A situation of nothing but confusion could be thus produced. The plain law of the Indian Succession Act would be eviscerated, and in each case inquiry might have to be entered upon as to whether a deceased subject of the Crown wished or by his acts compelled that the law of the land should not apply to his case. A particular subject can settle that in India, as in other parts of the Empire, by exercising—whatever be his religion—his power of testacy, and definitely declaring how he desires his affairs to be regulated so far as his own individual property is concerned.

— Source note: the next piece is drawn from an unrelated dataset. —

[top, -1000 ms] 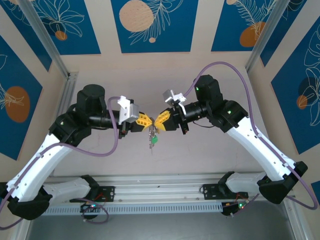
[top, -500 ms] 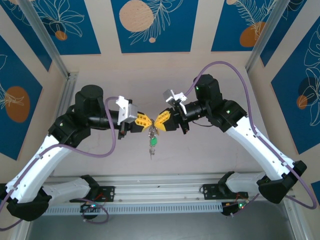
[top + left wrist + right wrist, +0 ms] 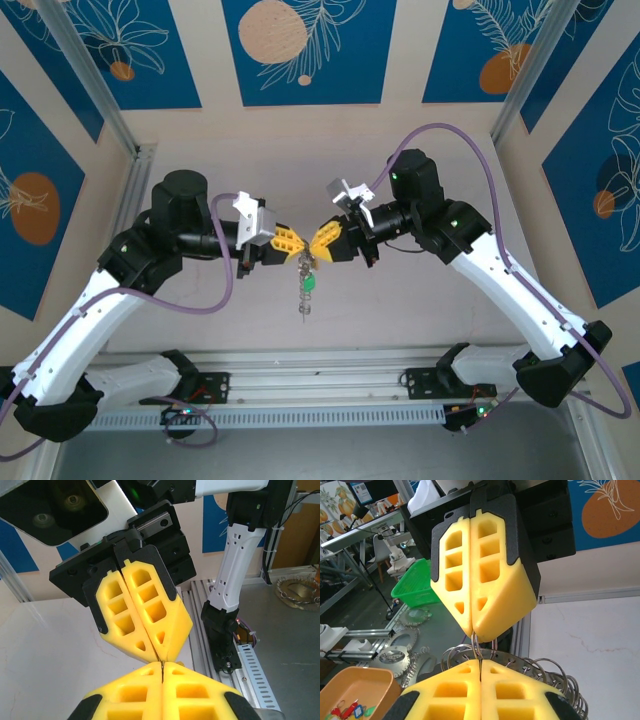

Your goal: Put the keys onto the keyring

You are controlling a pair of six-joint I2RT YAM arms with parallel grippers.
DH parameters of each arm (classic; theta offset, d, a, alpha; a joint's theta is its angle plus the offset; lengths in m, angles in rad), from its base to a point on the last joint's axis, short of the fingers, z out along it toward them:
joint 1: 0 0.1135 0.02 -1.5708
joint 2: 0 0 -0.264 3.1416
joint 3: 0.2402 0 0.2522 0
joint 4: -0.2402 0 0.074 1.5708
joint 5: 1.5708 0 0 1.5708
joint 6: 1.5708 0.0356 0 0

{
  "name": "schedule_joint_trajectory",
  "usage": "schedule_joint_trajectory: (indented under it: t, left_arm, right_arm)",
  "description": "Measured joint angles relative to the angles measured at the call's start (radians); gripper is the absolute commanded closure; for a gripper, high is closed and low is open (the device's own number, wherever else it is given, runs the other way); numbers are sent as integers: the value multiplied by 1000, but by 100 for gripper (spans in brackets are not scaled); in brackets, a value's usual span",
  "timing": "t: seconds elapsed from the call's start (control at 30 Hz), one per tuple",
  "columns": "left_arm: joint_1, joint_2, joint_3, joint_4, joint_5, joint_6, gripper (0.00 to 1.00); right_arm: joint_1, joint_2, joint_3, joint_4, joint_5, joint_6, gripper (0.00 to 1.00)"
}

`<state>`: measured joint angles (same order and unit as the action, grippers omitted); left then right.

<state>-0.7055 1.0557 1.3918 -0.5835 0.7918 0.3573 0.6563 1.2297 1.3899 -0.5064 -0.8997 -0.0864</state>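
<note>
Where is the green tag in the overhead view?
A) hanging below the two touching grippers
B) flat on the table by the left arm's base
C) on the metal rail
A: the green tag dangles from the keyring, which is pinched where the left gripper and right gripper meet tip to tip.

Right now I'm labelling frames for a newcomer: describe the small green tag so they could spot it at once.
Over the middle of the table, the left gripper and right gripper meet tip to tip, both shut. A small metal bunch, the keyring, dangles from that meeting point. The green tag sits partway down it, the only green piece among silvery metal.
</note>
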Motion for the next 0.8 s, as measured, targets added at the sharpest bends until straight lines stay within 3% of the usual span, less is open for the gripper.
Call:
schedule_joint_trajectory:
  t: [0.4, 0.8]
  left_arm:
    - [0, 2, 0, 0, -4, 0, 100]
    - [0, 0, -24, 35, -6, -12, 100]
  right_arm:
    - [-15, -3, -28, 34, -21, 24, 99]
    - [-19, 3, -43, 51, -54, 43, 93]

In this case Kunwar Randhir Singh did not do so, and it is not for a Court to enter upon an examination of his conduct so as to prevent the Indian law of intestate succession getting its full and proper application. Their Lordships will humbly advise His Majesty that the appeal should be allowed, that the judgment of the Subordinate Judge should be restored, and that the respondent should pay the costs of the appeal.